Originally Published 11/09/00
These days, restaurants that have innovative American cooking generally give out portions of food characterized by their tiny size. Afterwords, which seems to pursue the same innovation in American cooking, does not follow this trend.
For that matter, very little is traditional about Afterwords at Kramerbooks. The restaurant is open 24 hours on weekends and late on weeknights, bucking the trend of most D.C. restaurants that close at 10 p.m. The staff is well trained, efficient and even witty at times. And because the waiters are generally young, college students don’t get sent to the worst table in the establishment.
We started out at Afterwords with a fairly standard collection of appetizers. The Crostini is bursting with the flavor of the basil and chopped tomatoes that top the crusty bread. It was not salty, in the manner that many restaurants mar this Italian favorite, and it wasn’t burnt. It was perhaps a bit too moist, lending the Crostini to comparisons with the less popular Panaznella, but otherwise a good appetizer. Nachos come in a gargantuan proportion – the $10 price tag is well worth it. A layer of tortilla chips spread over black beans, topped with melted cheese, sliced jalape?os, guacamole, sour cream and a rather unique fruity salsa, the nachos really do hit the spot.
The only unfortunate thing about Afterwords’ innovations is that they are not adequately reflected on the menu. Orders may not be the same as the menu describes. The Pizza Oaxaca is a tortilla wrap of sorts that seems to be a new take on a quesadilla. Topped with a mix of vegetables and a strong hint of cilantro, it is worth trying, but clearly not meant to be eaten as a pizza.
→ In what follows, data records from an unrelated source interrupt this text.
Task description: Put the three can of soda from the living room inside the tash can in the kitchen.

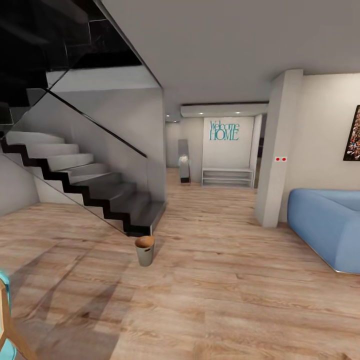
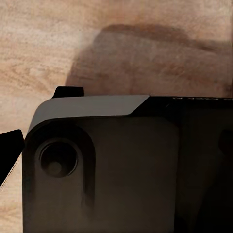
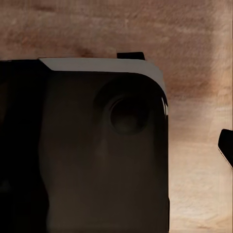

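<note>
No can of soda shows. I am in the living room, on a light wood plank floor [image 1: 215, 300]. A small round bin [image 1: 144, 250] with a brown top and a grey side stands by the foot of the stairs; I cannot tell whether it is the tash can. My left gripper [image 2: 116, 160] hangs over the robot's dark base, with one black fingertip [image 2: 10, 148] far out at the picture's edge. My right gripper [image 3: 116, 150] hangs the same way, with its fingertip [image 3: 226, 145] out at the edge. Both look open, with nothing between the fingers.
A dark staircase [image 1: 85, 185] with a glass rail rises at the left. At the right are a blue sofa [image 1: 327, 225] and a white pillar [image 1: 275, 150]. A hallway with a white shelf [image 1: 227, 176] and a "Welcome HOME" wall sign [image 1: 224, 131] leads straight ahead.
</note>
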Controlling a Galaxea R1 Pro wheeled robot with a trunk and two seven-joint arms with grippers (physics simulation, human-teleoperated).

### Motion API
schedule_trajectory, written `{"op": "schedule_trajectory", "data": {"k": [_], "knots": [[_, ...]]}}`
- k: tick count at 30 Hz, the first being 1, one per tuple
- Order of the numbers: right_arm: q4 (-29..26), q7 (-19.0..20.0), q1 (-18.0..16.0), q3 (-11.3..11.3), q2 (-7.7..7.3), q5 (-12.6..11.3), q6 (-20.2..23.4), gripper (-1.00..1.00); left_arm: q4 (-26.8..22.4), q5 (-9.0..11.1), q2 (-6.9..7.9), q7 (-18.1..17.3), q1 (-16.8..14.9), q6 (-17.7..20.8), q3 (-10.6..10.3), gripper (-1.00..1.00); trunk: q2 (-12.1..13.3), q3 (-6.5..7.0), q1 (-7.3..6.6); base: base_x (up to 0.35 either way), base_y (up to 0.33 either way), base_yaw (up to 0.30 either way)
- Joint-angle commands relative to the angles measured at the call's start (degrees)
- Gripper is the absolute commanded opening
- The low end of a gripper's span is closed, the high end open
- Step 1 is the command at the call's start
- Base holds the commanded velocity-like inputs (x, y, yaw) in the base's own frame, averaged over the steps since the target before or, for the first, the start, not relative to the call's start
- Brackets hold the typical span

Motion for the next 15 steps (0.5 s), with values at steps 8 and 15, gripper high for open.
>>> {"op": "schedule_trajectory", "data": {"k": [8,15], "knots": [[0.0,0.0,0.0,0.0,-0.01,0.0,0.0,1.0,0.0,0.0,0.0,0.0,0.0,0.0,0.0,1.0,0.0,0.0,0.0,0.338,0.0,0.0],[0.0,0.0,0.0,0.0,0.01,0.0,0.0,1.0,0.0,0.1,0.05,0.0,0.0,-0.1,0.0,1.0,0.0,0.0,0.0,0.337,0.0,0.0]]}}
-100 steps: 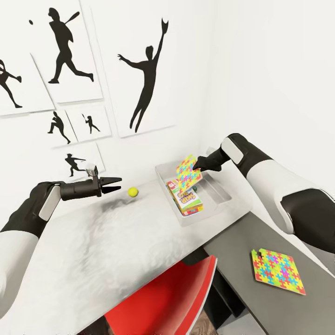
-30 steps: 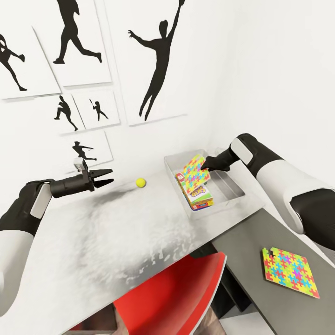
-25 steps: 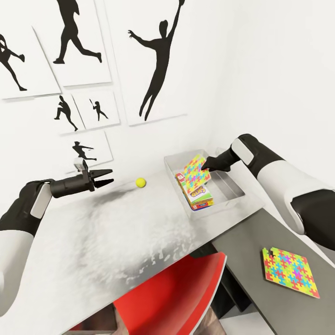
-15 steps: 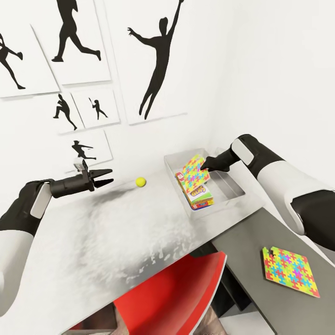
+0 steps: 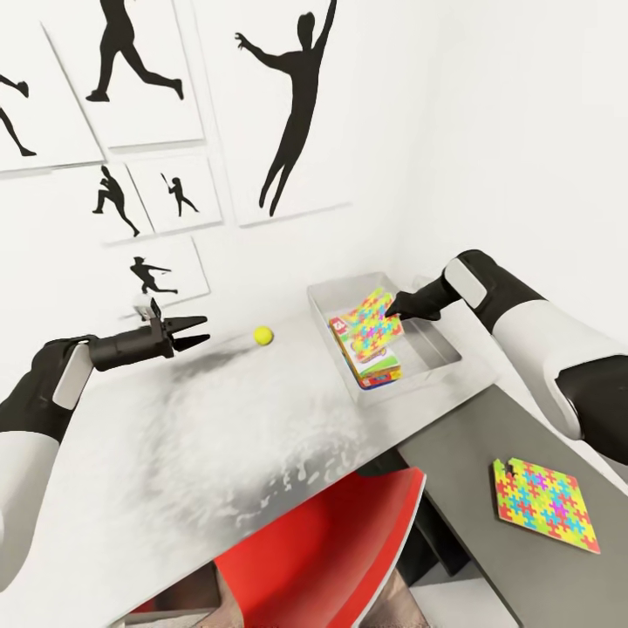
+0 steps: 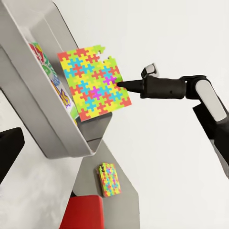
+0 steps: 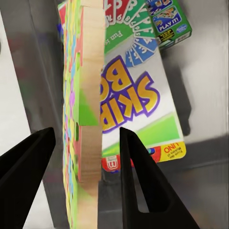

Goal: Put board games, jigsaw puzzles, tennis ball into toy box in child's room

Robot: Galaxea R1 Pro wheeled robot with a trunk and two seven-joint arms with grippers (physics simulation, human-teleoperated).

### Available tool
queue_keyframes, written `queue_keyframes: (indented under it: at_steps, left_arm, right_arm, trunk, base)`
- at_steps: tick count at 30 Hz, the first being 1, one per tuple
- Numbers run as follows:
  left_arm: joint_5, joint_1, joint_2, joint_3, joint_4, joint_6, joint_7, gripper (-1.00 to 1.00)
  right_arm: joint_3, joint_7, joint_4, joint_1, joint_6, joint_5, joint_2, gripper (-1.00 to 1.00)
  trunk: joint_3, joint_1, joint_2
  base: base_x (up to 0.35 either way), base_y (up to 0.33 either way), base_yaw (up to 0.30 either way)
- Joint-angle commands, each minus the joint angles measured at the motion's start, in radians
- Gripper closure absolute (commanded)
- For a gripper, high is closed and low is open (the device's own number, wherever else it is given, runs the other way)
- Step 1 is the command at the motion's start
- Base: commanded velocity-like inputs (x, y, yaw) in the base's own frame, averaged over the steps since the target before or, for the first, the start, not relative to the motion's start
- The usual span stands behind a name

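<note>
Jigsaw puzzle [image 5: 374,317] tilted over toy box [image 5: 433,336], right tool [image 5: 392,307] outstretched, fingers apart

The counter [image 5: 218,436] is bare across its wide middle, with open room between the left gripper [image 5: 194,331] and the toy box [image 5: 436,344]. Only the tennis ball [image 5: 262,334] sits in that stretch, near the back wall. Above the toy box, a jigsaw puzzle [image 5: 377,318] hangs tilted at the right gripper [image 5: 390,310], blocking much of the opening, and board games [image 5: 371,358] cover the floor beneath it. The right part of the box is bare. A red chair [image 5: 331,549] is tucked under the counter's front edge.
</note>
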Motion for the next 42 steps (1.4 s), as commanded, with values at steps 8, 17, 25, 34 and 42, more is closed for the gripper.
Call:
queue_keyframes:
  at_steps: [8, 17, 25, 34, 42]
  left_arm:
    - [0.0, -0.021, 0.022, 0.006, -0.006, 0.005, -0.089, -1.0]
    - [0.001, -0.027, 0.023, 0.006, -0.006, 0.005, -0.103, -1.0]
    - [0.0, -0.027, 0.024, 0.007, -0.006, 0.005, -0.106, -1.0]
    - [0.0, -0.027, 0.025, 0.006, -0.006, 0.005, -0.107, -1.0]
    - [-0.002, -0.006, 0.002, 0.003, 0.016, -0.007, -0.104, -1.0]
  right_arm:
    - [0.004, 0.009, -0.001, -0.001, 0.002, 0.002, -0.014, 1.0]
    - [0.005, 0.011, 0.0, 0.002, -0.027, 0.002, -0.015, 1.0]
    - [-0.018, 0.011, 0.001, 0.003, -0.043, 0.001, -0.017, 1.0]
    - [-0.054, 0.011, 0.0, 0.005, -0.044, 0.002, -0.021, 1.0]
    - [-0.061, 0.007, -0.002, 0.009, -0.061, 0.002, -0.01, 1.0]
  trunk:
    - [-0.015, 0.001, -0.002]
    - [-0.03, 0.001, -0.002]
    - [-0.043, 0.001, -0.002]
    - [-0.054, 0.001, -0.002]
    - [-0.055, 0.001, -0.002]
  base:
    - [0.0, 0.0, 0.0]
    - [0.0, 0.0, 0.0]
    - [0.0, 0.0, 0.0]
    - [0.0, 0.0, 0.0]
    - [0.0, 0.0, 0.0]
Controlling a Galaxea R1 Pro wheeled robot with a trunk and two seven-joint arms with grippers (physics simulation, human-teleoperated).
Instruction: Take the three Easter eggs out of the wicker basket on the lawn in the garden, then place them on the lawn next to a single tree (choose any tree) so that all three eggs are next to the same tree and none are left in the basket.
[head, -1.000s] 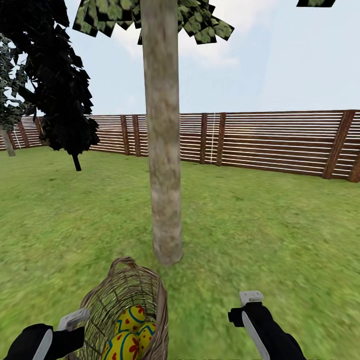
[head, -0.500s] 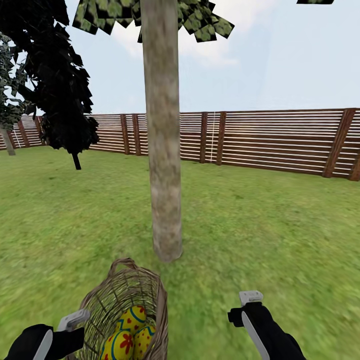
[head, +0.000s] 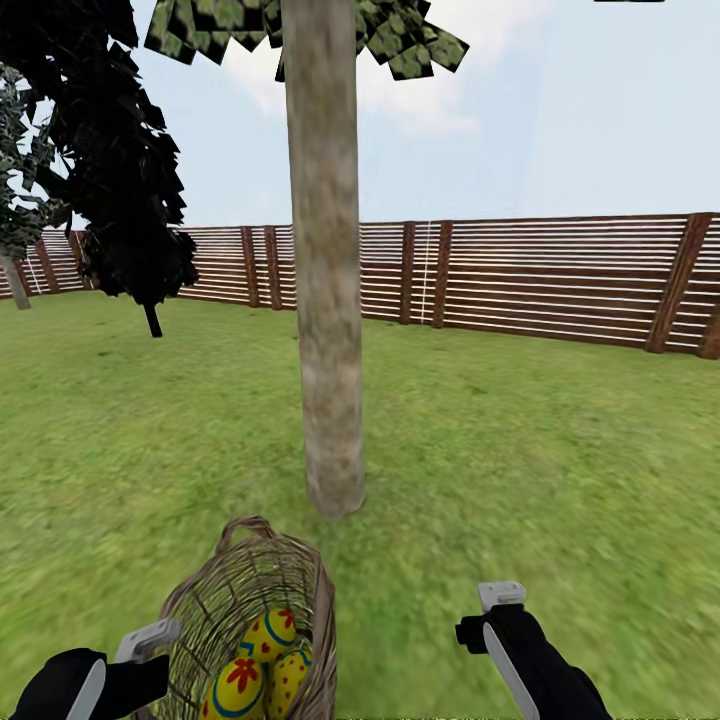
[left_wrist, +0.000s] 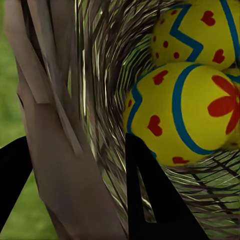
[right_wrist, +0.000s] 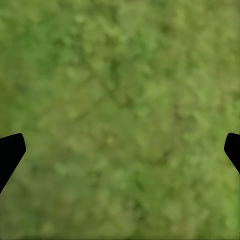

The same applies to the vegetarian chili. Expecting a warm, thick stew of vegetables and beans. Instead, we were served a vegetable soup. The combination of celery, carrots, potatoes and cheese in a spicy broth is delicious, no doubt. The chips and hot sauce served along side of it are a nice addition, too. It was a pleasant surprise, but a surprise nevertheless.
The same goes even for the chicken sandwich, which is buttered bread piled so high with cheese, chicken breasts, roasted red peppers and other toppings that it is rendered uneatable as a sandwich. Instead, it makes a wonderful meal eaten with a knife and fork, with a nice garnish of fresh fruit and the seemingly ubiquitous corn chips. Again good, but not quite expected.
Deserts are Afterwords’ forte. Anybody who orders the cherry pie alone is not likely to enjoy it nearly as much as someone who orders it a la mode with cinnamon ice cream. The rare flavor of cinnamon ice cream, warming and cool at the same time, makes this cherry pie the ultimate comfort food. The key lime pie is also good – it is tart and unpretentious, lacking the green food coloring that many desert chefs mangle it with.
Afterwords has a nice atmosphere, and for the food you get, a good deal. Rarely can you get such a huge meal for less than fifteen dollars a person – my party of five ended up paying just over sixty for the whole meal, drinks not included. Afterwords does serve a wide range of beers and wines, as well as a long menu of spirits from its bar, something that may be worth investigating in the future.
Afterwords at Kramerbooks is located at 1517 Connecticut Ave. near the Dupont Circle Metro Station. Reservations are not required.